[SUPPLIED MATERIAL]
____________________

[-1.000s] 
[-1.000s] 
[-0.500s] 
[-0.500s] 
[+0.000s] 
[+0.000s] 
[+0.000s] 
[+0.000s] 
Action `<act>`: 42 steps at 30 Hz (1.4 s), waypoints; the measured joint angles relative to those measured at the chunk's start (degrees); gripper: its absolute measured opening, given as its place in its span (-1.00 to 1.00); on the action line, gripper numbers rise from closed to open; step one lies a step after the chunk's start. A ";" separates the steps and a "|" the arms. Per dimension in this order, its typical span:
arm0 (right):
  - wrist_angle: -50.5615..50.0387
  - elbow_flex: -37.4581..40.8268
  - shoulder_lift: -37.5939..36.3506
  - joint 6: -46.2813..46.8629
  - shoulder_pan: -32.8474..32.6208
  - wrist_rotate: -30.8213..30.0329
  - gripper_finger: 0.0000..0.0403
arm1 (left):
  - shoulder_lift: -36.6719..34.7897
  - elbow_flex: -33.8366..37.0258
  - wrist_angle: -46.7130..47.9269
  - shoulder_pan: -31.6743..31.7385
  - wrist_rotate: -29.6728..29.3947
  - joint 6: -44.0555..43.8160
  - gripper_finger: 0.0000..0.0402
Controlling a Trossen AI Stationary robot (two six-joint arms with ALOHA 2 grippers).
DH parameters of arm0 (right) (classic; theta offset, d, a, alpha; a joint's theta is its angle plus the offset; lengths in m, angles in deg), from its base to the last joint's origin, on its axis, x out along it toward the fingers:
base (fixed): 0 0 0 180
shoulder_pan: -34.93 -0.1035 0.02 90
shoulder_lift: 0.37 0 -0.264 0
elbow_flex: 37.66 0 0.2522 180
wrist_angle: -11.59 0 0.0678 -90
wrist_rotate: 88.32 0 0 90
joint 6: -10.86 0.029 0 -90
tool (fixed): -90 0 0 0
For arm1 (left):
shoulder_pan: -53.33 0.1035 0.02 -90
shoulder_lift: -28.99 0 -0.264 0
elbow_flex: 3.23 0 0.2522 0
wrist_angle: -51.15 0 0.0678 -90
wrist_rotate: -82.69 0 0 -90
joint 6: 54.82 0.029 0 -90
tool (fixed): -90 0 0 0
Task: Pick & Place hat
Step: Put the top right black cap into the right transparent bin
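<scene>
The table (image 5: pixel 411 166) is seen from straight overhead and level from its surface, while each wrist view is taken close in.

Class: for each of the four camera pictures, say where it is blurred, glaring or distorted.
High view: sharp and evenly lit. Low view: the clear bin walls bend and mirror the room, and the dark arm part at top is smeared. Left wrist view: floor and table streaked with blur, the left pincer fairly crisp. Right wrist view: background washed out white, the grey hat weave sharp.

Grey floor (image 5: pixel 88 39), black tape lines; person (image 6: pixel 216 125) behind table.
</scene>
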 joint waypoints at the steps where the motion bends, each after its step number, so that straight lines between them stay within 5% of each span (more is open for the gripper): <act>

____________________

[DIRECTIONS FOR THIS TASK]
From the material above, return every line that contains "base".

[SOLUTION TO THIS EXERCISE]
DH parameters of arm0 (right) (classic; theta offset, d, a, alpha; a joint's theta is its angle plus the offset; lengths in m, angles in deg), from its base to the last joint's origin, on its axis, x out along it toward the fingers:
base (fixed): 0 0 0 180

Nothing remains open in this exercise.